Наутро Андрей Иванович стоял посреди горницы, где было холодно, как во дворе, и, с хрипом вздыхая, угрюмо, исподлобья осматривался. Пакостно было в комнате, пакостно было и на душе у Андрея Ивановича. Надоумил же его сатана пустить на квартиру этот проклятый содом! Позарился на жалкие гроши, что из хуторских денег платил ему атаман. Что ни толкуй, а жизнь все-таки обидела его, обделила. И люди забыли. Никому, в сущности, до него дела нет. Все изуродовали, побили, поломали — и разошлись. Волосы на себе рви, волком вой — все то же будет.

Своя непутевая дочь — и та забыла его. Еще ни разу, как вернулась в хутор, не наведалась к нему. Братнина коня и то не соизволила привести отцу: подговорила это сделать деверя, Алексея. Хоть бы поздороваться-то зашла! А ведь поил, кормил, в люди хотел вывести…

Да и сын, Пашка, тоже хорош! За всю зиму не удосужился написать о себе, известить: где он, что делает, здоров ли?

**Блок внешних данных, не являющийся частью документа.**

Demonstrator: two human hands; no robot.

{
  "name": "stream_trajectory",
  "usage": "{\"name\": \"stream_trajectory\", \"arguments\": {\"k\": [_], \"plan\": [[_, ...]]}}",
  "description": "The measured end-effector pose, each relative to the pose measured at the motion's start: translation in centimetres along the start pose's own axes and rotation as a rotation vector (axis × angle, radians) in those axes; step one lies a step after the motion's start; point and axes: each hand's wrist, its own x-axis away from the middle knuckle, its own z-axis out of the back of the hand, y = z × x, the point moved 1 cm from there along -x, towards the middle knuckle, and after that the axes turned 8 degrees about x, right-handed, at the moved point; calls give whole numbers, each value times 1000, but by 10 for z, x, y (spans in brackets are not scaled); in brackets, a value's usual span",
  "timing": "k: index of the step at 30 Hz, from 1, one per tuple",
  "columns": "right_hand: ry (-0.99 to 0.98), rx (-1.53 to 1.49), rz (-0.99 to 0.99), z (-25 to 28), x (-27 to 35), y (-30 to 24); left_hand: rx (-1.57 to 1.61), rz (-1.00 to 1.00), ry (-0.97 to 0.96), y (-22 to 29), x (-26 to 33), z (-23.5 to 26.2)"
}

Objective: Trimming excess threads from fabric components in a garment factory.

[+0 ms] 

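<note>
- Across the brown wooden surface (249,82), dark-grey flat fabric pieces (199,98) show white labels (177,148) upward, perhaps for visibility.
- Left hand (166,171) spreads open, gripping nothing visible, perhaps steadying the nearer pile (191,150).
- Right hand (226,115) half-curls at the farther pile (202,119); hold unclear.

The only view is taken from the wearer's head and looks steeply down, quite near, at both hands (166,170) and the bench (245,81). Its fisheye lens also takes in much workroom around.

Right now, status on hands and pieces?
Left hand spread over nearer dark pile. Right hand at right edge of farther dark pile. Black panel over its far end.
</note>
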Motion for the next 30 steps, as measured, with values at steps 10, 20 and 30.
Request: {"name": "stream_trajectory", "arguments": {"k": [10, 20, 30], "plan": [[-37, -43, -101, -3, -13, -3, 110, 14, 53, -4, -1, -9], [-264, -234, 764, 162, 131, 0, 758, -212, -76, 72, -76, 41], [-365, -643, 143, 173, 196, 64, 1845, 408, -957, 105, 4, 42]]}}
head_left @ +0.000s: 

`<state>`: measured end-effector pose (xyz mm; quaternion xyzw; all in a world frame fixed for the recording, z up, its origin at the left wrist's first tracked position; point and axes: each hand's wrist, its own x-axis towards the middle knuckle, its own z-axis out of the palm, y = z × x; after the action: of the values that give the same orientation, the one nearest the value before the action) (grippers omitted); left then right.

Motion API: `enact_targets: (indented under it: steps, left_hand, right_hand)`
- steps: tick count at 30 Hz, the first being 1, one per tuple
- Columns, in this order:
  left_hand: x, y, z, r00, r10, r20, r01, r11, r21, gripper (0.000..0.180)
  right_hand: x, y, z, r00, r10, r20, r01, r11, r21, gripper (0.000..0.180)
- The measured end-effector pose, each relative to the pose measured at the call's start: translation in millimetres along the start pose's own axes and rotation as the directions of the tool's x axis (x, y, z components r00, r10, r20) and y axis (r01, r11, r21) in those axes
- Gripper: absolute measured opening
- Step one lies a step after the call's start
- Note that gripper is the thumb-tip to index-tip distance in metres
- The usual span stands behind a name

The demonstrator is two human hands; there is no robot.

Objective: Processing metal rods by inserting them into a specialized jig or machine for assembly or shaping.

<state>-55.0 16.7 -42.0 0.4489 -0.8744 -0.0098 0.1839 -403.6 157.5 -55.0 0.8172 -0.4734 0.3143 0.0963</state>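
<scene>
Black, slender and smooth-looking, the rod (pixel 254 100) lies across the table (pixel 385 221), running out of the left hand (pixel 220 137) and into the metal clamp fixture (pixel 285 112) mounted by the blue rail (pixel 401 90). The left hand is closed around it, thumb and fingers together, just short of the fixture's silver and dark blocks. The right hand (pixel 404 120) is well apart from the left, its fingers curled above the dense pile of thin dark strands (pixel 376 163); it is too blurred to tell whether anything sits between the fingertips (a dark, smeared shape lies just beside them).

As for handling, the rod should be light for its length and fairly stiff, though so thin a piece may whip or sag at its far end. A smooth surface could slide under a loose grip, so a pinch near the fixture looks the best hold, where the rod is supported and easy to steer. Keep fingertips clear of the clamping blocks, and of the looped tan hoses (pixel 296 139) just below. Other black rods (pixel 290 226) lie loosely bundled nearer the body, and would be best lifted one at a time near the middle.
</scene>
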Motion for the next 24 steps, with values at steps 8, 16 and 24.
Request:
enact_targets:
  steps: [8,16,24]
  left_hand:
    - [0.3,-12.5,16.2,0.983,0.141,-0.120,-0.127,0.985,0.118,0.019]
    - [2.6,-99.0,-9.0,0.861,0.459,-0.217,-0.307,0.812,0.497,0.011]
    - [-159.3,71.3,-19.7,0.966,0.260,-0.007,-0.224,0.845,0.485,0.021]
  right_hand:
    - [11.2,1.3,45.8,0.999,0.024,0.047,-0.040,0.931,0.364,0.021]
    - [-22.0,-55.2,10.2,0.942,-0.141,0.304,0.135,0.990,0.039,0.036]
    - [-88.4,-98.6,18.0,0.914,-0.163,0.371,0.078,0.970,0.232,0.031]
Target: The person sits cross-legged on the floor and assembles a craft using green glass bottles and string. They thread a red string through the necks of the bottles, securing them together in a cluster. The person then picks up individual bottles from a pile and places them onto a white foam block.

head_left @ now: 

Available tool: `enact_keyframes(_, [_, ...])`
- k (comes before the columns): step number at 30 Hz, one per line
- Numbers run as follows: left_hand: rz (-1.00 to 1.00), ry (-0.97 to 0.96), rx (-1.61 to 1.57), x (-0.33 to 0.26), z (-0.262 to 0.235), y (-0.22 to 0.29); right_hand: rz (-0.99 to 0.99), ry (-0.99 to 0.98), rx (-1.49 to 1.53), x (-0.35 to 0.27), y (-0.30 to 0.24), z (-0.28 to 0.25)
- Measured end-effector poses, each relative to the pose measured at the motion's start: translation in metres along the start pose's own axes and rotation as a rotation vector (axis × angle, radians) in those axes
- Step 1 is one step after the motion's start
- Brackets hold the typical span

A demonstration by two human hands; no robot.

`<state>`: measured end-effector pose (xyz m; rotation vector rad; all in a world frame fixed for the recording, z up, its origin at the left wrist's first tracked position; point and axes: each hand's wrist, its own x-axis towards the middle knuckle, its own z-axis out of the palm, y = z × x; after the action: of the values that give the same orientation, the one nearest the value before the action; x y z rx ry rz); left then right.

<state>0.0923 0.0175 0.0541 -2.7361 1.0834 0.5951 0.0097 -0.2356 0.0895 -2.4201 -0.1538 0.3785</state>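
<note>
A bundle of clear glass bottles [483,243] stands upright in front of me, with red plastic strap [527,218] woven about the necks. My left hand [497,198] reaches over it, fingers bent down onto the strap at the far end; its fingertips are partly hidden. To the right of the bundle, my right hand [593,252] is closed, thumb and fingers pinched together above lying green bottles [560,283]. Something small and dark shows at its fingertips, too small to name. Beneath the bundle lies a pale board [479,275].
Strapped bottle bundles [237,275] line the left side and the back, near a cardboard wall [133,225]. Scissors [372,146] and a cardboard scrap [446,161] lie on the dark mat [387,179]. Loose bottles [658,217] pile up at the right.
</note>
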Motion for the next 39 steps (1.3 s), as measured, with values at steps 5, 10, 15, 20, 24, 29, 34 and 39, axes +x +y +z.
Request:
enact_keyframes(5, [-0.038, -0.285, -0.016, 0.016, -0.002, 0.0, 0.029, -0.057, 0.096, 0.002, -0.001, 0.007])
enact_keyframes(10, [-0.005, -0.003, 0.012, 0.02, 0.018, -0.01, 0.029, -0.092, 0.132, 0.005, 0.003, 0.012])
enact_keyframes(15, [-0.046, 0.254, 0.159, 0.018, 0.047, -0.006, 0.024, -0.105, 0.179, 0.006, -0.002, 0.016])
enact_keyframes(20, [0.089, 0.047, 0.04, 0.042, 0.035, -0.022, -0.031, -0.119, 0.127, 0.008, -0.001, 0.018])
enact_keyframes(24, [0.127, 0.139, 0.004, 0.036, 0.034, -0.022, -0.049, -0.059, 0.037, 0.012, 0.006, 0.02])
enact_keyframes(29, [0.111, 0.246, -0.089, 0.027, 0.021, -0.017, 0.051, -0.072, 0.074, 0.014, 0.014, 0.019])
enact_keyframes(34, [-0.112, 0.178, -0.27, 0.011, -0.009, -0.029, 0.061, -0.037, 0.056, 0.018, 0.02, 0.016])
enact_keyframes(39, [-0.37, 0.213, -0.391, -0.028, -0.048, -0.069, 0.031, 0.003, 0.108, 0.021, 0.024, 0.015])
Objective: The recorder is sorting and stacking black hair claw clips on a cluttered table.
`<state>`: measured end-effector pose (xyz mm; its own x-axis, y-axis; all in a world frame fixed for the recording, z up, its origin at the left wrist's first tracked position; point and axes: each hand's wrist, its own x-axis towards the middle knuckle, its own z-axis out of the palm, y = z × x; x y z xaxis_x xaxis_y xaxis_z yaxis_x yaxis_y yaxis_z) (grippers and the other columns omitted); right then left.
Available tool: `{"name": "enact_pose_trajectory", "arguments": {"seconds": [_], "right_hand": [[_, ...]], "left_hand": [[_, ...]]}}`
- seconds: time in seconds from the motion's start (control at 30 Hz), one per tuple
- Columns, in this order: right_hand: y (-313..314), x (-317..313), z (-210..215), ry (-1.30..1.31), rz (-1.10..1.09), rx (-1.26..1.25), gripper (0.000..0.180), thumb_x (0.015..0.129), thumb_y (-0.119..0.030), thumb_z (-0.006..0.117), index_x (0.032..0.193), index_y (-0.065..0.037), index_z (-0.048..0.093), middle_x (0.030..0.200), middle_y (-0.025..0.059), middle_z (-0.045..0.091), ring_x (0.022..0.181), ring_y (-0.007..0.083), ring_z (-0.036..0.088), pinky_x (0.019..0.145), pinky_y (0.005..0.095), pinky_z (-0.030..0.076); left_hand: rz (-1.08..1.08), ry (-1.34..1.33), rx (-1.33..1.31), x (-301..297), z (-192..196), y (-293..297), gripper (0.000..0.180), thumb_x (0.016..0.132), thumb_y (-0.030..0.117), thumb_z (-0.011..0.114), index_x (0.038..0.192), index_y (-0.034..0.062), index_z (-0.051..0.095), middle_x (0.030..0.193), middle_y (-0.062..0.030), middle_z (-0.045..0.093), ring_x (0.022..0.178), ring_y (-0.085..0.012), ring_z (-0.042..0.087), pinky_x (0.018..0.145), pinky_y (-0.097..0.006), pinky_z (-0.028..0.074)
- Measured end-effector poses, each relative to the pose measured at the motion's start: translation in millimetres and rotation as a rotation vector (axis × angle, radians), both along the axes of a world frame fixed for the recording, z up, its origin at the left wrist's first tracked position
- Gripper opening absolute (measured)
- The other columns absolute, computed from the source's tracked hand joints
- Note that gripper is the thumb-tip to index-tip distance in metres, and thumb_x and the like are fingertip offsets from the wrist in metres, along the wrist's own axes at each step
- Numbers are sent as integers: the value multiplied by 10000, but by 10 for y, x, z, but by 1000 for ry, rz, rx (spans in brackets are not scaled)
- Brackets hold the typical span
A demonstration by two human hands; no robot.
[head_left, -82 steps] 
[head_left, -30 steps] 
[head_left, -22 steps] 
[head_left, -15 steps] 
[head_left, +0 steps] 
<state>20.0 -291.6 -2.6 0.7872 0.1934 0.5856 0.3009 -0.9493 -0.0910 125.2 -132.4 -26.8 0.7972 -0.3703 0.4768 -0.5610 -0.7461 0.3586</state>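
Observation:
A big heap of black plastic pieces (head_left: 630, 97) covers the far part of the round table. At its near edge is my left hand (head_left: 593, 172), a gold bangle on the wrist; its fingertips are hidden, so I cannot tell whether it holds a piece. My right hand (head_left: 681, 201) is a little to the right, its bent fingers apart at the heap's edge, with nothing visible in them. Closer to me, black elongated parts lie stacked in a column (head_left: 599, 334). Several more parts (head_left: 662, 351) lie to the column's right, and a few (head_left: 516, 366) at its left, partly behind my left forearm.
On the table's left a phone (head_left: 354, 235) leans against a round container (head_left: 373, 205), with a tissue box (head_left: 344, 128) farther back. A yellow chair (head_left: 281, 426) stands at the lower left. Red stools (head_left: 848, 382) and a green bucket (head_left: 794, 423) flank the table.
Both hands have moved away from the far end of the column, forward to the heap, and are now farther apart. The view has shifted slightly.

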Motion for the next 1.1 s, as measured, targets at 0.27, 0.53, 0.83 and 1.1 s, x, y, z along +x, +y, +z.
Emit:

Одногодки его давно уже дома, кто цел остался, а его ровно бы там на аркан где-то посадили.

Андрей Иванович передернул плечами, сгорбился: в окнах, на которые было тяжко смотреть — нижние и средние стекла были выдавлены вчистую, — свистел пронизывающий февральский ветер, захлестывал в комнату крупой. У крашеного, в свежих царапинах шкафа, за опрокинутым столом белел снеговой холмик, выросший за ночь. На грязном полу он белел особенно, подчеркивая мерзость комнаты. Между сломанными скамьями валялись клочки шерсти, пуховые, с разных рук, перчатки, полуизношенная подшивка валенка. Валялись и растерзанные, затоптанные прокламации, объявления.

Обрывок калединского воззвания, державшийся на обшарпанной стене уголком, тоскливо шуршал, когда в комнату врывался ветер, трепыхался. Мелькала ощипанная строка самой крупной печати: «Донс… ман… ал…» Андрей Иванович долго и как бы с недоумением глядел на этот серый, жалкий, трепыхавшийся лоскуток, на мутную в переднем углу, под потолком, икону старинного письма, — кажется, единственно нетронутую здесь вещь, — и упал на колени.